How to complete this task = Could every entry be set down once more, exactly as given?

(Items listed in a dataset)
======

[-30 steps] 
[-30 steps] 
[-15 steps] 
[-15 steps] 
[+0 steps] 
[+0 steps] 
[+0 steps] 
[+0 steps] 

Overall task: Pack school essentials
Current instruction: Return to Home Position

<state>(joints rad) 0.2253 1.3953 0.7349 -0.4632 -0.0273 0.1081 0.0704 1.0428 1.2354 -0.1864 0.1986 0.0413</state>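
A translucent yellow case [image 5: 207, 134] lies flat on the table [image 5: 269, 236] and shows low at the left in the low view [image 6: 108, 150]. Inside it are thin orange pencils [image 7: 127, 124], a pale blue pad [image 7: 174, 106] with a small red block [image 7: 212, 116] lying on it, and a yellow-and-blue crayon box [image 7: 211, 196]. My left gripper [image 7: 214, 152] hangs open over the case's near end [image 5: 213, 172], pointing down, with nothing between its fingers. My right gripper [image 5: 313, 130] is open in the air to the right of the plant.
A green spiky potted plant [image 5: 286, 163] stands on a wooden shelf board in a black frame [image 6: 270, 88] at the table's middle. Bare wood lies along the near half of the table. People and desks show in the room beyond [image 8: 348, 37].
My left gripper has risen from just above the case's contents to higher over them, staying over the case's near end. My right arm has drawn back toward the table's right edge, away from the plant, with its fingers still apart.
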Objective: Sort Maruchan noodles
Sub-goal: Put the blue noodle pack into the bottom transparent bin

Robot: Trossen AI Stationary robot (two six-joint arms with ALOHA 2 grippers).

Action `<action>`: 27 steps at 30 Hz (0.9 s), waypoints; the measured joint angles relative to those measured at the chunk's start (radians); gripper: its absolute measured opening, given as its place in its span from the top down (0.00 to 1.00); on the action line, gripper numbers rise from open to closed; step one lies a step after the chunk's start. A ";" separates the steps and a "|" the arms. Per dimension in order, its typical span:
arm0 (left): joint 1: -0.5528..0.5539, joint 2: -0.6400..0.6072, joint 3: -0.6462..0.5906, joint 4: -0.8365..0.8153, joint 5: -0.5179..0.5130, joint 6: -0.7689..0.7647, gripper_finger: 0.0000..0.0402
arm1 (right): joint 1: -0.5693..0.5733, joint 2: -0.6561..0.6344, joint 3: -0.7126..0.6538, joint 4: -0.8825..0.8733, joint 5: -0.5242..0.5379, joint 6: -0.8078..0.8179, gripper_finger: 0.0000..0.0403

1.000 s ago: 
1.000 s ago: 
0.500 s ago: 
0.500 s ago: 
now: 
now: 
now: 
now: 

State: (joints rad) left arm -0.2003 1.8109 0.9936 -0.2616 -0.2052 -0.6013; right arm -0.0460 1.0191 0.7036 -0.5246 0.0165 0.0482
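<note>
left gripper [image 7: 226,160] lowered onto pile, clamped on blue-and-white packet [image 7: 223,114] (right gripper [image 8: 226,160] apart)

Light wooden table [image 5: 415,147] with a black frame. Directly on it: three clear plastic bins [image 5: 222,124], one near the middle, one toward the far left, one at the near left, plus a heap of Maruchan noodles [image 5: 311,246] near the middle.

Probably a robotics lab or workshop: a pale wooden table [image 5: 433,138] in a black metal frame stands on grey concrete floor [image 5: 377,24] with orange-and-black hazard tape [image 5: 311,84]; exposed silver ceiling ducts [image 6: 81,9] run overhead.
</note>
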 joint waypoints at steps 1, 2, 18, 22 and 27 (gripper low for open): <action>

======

Answer =
[-30 steps] 
[-30 steps] 
[-15 steps] 
[-15 steps] 
[+0 steps] 
[+0 steps] 
[+0 steps] 
[+0 steps] 

Overall task: Pack school essentials
Current instruction: Return to Home Position

<state>(joints rad) 0.2253 1.3953 0.7349 -0.4632 -0.0273 0.1081 0.0704 1.0428 1.2354 -0.1864 0.1986 0.0413</state>
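A translucent yellow case [image 5: 207, 134] lies flat on the table [image 5: 269, 236] and shows low at the left in the low view [image 6: 108, 150]. Inside it are thin orange pencils [image 7: 127, 124], a pale blue pad [image 7: 174, 106] with a small red block [image 7: 212, 116] lying on it, and a yellow-and-blue crayon box [image 7: 211, 196]. My left gripper [image 7: 214, 152] hangs open over the case's near end [image 5: 213, 172], pointing down, with nothing between its fingers. My right gripper [image 5: 313, 130] is open in the air to the right of the plant.
A green spiky potted plant [image 5: 286, 163] stands on a wooden shelf board in a black frame [image 6: 270, 88] at the table's middle. Bare wood lies along the near half of the table. People and desks show in the room beyond [image 8: 348, 37].
My left gripper has risen from just above the case's contents to higher over them, staying over the case's near end. My right arm has drawn back toward the table's right edge, away from the plant, with its fingers still apart.
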Objective: Sort Maruchan noodles
Sub-goal: Put the blue noodle pack into the bottom transparent bin

Robot: Trossen AI Stationary robot (two six-joint arms with ALOHA 2 grippers).

Action `<action>`: 27 steps at 30 Hz (0.9 s), waypoints; the measured joint angles relative to those measured at the chunk's start (radians); gripper: its absolute measured opening, given as its place in its span from the top down (0.00 to 1.00); on the action line, gripper numbers rise from open to closed; step one lies a step after the chunk's start. A ";" separates the steps and a "|" the arms. Per dimension in order, its typical span:
arm0 (left): joint 1: -0.5528..0.5539, joint 2: -0.6400..0.6072, joint 3: -0.6462..0.5906, joint 4: -0.8365..0.8153, joint 5: -0.5179..0.5130, joint 6: -0.7689..0.7647, gripper_finger: 0.0000..0.0402
arm1 (right): joint 1: -0.5693..0.5733, joint 2: -0.6561..0.6344, joint 3: -0.7126..0.6538, joint 4: -0.8825..0.8733, joint 5: -0.5242..0.5379, joint 6: -0.8078..0.8179, gripper_finger: 0.0000..0.0403

1.000 s ago: 
1.000 s ago: 
0.500 s ago: 
0.500 s ago: 
now: 
now: 
now: 
now: 

State: (joints rad) left arm -0.2003 1.8109 0.9936 -0.2616 -0.2052 -0.6013; right arm -0.0460 1.0191 0.7036 -0.5246 0.0165 0.0482
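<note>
left gripper [image 7: 226,160] lowered onto pile, clamped on blue-and-white packet [image 7: 223,114] (right gripper [image 8: 226,160] apart)

Light wooden table [image 5: 415,147] with a black frame. Directly on it: three clear plastic bins [image 5: 222,124], one near the middle, one toward the far left, one at the near left, plus a heap of Maruchan noodles [image 5: 311,246] near the middle.

Probably a robotics lab or workshop: a pale wooden table [image 5: 433,138] in a black metal frame stands on grey concrete floor [image 5: 377,24] with orange-and-black hazard tape [image 5: 311,84]; exposed silver ceiling ducts [image 6: 81,9] run overhead.
</note>
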 joint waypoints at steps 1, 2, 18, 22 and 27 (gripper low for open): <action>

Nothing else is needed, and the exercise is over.